June 22, 2009
Tom Blackwell, National Post
Health Canada says it is cracking down on the growing number of TV ads that tout the benefits of vaccines for everything from hepatitis to travellers’ diarrhea, yet say little about the products’ risks and other shortcomings.
Responding to outside complaints, the department has persuaded some manufacturers to change “unbalanced” commercials, issued letters urging the industry to include both negative and positive information in ads and begun developing new vaccine marketing guidelines.

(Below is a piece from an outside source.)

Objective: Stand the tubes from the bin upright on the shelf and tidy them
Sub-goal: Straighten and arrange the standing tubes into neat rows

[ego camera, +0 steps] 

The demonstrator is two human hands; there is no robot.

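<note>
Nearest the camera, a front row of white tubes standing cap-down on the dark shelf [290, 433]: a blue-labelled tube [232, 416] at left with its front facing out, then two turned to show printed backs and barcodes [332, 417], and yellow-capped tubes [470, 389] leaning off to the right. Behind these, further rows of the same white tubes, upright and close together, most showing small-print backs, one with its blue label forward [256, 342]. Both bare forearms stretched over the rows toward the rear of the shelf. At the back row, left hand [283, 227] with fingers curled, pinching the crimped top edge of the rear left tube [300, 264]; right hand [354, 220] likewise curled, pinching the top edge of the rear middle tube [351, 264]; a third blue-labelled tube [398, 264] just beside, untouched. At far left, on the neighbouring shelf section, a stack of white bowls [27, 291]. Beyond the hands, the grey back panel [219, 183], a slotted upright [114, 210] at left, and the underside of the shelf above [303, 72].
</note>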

The action highlights, however, the fact that vaccine advertising falls into a legal grey area with little regulation – in contrast to the tight restrictions placed on consumer ads for prescription drugs.

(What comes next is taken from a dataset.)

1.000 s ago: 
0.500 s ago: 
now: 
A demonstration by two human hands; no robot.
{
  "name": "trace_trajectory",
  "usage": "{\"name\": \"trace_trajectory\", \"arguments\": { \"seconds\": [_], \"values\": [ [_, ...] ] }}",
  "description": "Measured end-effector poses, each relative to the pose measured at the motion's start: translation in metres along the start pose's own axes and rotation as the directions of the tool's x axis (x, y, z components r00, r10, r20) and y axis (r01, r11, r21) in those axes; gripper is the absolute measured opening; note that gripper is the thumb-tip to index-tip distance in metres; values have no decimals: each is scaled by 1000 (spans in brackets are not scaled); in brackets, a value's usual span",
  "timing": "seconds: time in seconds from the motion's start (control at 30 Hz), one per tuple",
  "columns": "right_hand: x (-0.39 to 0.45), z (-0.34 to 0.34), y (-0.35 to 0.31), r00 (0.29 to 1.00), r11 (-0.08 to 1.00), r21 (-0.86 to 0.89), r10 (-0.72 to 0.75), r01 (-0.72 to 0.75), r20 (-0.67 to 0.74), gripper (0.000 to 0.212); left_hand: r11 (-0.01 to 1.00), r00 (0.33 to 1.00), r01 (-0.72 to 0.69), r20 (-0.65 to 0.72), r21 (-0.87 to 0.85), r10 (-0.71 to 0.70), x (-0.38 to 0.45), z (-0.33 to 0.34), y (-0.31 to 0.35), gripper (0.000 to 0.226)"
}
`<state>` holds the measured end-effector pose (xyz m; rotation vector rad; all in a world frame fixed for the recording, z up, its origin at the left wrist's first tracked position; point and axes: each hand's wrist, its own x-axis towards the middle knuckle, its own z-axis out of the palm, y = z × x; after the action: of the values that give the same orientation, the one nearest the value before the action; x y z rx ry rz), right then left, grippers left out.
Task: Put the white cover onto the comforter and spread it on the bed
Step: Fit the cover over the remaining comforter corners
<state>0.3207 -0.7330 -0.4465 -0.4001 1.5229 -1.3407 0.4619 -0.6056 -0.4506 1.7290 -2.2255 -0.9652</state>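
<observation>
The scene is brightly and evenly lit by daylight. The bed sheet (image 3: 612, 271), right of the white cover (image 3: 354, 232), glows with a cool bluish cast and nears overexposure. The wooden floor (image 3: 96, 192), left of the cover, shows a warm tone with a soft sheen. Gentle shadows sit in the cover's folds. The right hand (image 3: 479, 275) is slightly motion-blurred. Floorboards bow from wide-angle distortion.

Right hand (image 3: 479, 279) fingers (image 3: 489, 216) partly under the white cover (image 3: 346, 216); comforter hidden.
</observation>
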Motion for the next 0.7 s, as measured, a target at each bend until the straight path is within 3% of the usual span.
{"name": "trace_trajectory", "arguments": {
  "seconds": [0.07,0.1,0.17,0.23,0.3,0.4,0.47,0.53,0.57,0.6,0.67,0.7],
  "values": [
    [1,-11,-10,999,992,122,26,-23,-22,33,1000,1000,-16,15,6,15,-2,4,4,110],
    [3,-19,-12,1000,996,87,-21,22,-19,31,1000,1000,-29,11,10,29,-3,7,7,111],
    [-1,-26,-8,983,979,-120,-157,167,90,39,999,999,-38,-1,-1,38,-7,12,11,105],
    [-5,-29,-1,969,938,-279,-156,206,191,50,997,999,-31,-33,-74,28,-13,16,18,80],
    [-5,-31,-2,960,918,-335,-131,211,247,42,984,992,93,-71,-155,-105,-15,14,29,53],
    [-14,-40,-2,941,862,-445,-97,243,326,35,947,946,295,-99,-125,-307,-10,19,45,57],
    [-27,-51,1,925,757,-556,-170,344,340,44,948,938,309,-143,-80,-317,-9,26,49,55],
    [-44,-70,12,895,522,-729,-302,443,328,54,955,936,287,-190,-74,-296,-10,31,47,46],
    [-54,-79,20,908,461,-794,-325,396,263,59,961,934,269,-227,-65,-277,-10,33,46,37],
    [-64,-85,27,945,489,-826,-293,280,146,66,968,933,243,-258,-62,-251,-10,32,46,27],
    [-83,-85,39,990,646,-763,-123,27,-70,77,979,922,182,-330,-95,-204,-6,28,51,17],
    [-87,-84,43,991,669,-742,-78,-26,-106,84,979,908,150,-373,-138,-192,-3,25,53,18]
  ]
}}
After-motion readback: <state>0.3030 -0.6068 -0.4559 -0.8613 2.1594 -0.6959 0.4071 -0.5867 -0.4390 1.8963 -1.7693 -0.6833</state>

Health Canada still has no plans to make vaccines subject to similarly stringent rules, but the measures it is taking are welcome and overdue, said the head of a marketing review agency.

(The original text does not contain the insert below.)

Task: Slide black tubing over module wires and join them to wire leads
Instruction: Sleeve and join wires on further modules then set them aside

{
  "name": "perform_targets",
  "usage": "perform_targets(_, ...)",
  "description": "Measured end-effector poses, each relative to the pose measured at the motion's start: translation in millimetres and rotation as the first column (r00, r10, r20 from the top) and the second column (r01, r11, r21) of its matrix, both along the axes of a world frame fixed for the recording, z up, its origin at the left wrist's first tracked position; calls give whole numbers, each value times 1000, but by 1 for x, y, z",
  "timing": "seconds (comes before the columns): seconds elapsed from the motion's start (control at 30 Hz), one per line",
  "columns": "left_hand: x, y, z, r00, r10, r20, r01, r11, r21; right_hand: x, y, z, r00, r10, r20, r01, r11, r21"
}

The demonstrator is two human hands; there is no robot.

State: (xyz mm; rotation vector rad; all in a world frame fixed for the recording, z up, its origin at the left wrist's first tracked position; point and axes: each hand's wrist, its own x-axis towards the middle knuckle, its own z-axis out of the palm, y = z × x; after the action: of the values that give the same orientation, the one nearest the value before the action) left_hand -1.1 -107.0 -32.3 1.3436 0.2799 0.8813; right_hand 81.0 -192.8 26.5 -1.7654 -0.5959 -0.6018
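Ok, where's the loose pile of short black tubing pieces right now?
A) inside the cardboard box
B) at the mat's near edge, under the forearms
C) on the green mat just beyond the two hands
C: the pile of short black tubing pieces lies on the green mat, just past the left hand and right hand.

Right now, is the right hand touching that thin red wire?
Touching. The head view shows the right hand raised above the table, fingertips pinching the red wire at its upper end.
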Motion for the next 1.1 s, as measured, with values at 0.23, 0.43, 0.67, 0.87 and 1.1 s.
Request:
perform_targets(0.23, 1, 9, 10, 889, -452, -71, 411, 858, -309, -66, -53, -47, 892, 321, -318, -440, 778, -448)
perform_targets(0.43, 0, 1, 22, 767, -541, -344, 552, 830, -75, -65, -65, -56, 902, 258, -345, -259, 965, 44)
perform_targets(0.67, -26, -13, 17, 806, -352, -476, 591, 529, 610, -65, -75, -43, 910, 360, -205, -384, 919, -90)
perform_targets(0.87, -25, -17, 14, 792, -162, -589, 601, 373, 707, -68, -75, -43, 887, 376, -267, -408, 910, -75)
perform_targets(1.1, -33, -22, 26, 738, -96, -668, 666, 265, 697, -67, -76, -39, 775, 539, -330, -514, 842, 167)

“There are gaps in the system and this is one that a truck could drive through,” said Ray Chepesiuk, commissioner of the Pharmaceutical Advertising Advisory Board. “We consider [vaccines] to be serious medicine that have some risks – safety information the public should be aware of…. You can’t say all good things and ignore the bad things.”
Consumer advertising for vaccines used to be unheard of, Mr. Chepesiuk said. But the past couple of years has seen a flurry of ads for vaccines designed to prevent diseases ranging from meningitis to human papillomavirus (HPV) and E. coli-caused diarrhea.
In fact, vaccines are one of the fastest growing sectors in the pharmaceutical industry, and direct-to-consumer advertising is on the rise with it, the market-research company Kalorma Information noted in a report this month.
Many vaccines – especially those for common childhood illness – are provided at taxpayers’ expense by public-health authorities. If individuals want a vaccine not available through a government immunization program, however, they often need to obtain a prescription.
Direct-to-consumer advertising is all but barred for most prescription drugs in Canada. Ads can either mention the name of the medicine and not what it is used for, or they can talk about a disease and not refer to the drug. Many experts fear that unbridled advertising would prompt more consumers to seek out specific medications from doctors, potentially leading to inappropriate use and inflated costs for drug plans. Others argue that advertising only broadens the public’s knowledge. Regardless, vaccine ads face few restrictions. Under the Food and Drug Act, the products are covered by neither the restrictive advertising regulations for prescription medication, nor the looser rules for non-prescription drugs.
They are subject, though, to generic directives in the act against misleading advertising of drugs, Health Canada says, giving the regulator at least some leverage.
“The lack of safety information in ads may lead to an erroneous overall impression left with the viewer about the safety of the advertised vaccines,” said Stephane Shank, a spokesman for the department.
He refused to name the companies approached by Health Canada but said they are now modifying their commercials accordingly.
One pharmaceutical firm, GlaxoSmithKline, which makes the hepatitis vaccine Twinrix, said in an emailed statement the company believes Canadians benefit from “educational campaigns” that raise awareness about diseases, but stressed that it adheres to all rules governing advertising.
Vaccines are considered an overwhelmingly beneficial public-health tool and relatively safe, but do have side effects. Most are minor, such as muscle soreness and low fever, though some vaccines have been linked to a slightly increased risk of acquiring Guillain-Barré syndrome, a usually temporary paralysis.
Some ads for Gardasil, the HPV vaccine, feature women who look to be university-aged, though the product is usually targeted at young girls who are not yet sexually active and so could not have acquired the virus, said Barbara Mintzes, a leading drug-marketing expert at the University of British Columbia. “It doesn’t really make sense … to rely on manufacturers to advertise vaccines to the public,” she argued.
Sanofi Pasteur has generated controversy with its commercials for Menactra, a vaccine that protects against strains of bacterial meningitis not always covered in the meningococcal shots provided free by most provincial governments. One TV ad warns about the “rare but potentially devastating disease” that can “quickly lead to permanent disability or death.”
Critics question whether the product is really needed, since relatively few children become infected by those strains. Sanofi has argued the bacteria do sometimes prove fatal in Canada and that it makes sense to protect against the bugs.
Alan Cassells, a drug-policy researcher at the University of Victoria, said even government advertising for immunization can be misleadingly one-sided. He cited ads for British Columbia’s flu-shot campaign that depict the virus as a monster, albeit somewhat light-heartedly.
“That kind of fear-mongering I find distasteful,” Mr. Cassells said. “You should get a flu shot based on science and whether it’s good for you, not because you’re being scared by monsters on the sides of buses.”
Comment From Leslie
Nice. We are beginning to crack the glass ceiling on accepting advertising without reservations and doubt. My father told me a long time ago – “never believe everything that is advertised. Probably the most valuable piece of information I have ever received. Once you look at advertising with a shadow of doubt – all sorts of new awareness opens up.